>>

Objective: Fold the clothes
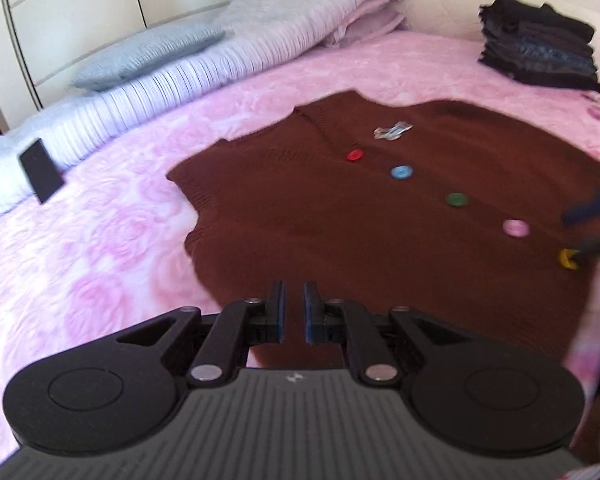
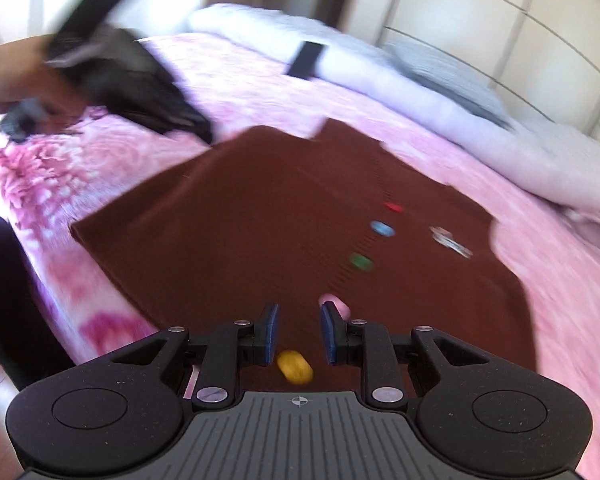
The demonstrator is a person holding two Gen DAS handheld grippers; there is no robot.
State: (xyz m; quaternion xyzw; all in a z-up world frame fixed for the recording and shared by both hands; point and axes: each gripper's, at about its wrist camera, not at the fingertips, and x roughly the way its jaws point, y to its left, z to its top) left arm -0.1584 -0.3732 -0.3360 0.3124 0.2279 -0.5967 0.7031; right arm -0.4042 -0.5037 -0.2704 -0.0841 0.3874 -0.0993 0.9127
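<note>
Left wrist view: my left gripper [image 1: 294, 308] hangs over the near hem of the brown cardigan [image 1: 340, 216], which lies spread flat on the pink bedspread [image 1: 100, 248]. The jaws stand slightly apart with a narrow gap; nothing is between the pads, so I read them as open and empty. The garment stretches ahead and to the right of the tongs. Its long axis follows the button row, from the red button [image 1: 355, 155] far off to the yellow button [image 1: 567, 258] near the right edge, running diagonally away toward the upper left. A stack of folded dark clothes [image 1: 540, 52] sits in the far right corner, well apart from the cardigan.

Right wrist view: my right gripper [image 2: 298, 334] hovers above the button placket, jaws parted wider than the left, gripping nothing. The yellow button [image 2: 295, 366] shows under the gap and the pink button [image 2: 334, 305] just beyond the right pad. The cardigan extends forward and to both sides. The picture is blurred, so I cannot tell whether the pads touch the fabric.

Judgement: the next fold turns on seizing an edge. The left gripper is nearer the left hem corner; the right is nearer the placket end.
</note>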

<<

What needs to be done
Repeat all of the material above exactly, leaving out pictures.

Solution for this task
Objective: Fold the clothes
The demonstrator is a person holding two Gen DAS handheld grippers; there is no robot.
State: (xyz m; quaternion xyzw; all in a z-up world frame fixed for the recording and shared by both hands; point and axes: each gripper's, at about its wrist camera, not at the fingertips, and x roughly the way its jaws point, y to its left, z to its top) left arm -0.1584 -0.3732 -0.3360 0.3124 0.2279 -0.5967 0.7031; right arm -0.4042 -0.5037 -0.2704 -0.0841 0.3874 -0.0993 0.9127
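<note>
Left wrist view: my left gripper [image 1: 294, 308] hangs over the near hem of the brown cardigan [image 1: 340, 216], which lies spread flat on the pink bedspread [image 1: 100, 248]. The jaws stand slightly apart with a narrow gap; nothing is between the pads, so I read them as open and empty. The garment stretches ahead and to the right of the tongs. Its long axis follows the button row, from the red button [image 1: 355, 155] far off to the yellow button [image 1: 567, 258] near the right edge, running diagonally away toward the upper left. A stack of folded dark clothes [image 1: 540, 52] sits in the far right corner, well apart from the cardigan.

Right wrist view: my right gripper [image 2: 298, 334] hovers above the button placket, jaws parted wider than the left, gripping nothing. The yellow button [image 2: 295, 366] shows under the gap and the pink button [image 2: 334, 305] just beyond the right pad. The cardigan extends forward and to both sides. The picture is blurred, so I cannot tell whether the pads touch the fabric.

Judgement: the next fold turns on seizing an edge. The left gripper is nearer the left hem corner; the right is nearer the placket end.
</note>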

This concludes the answer to the exercise.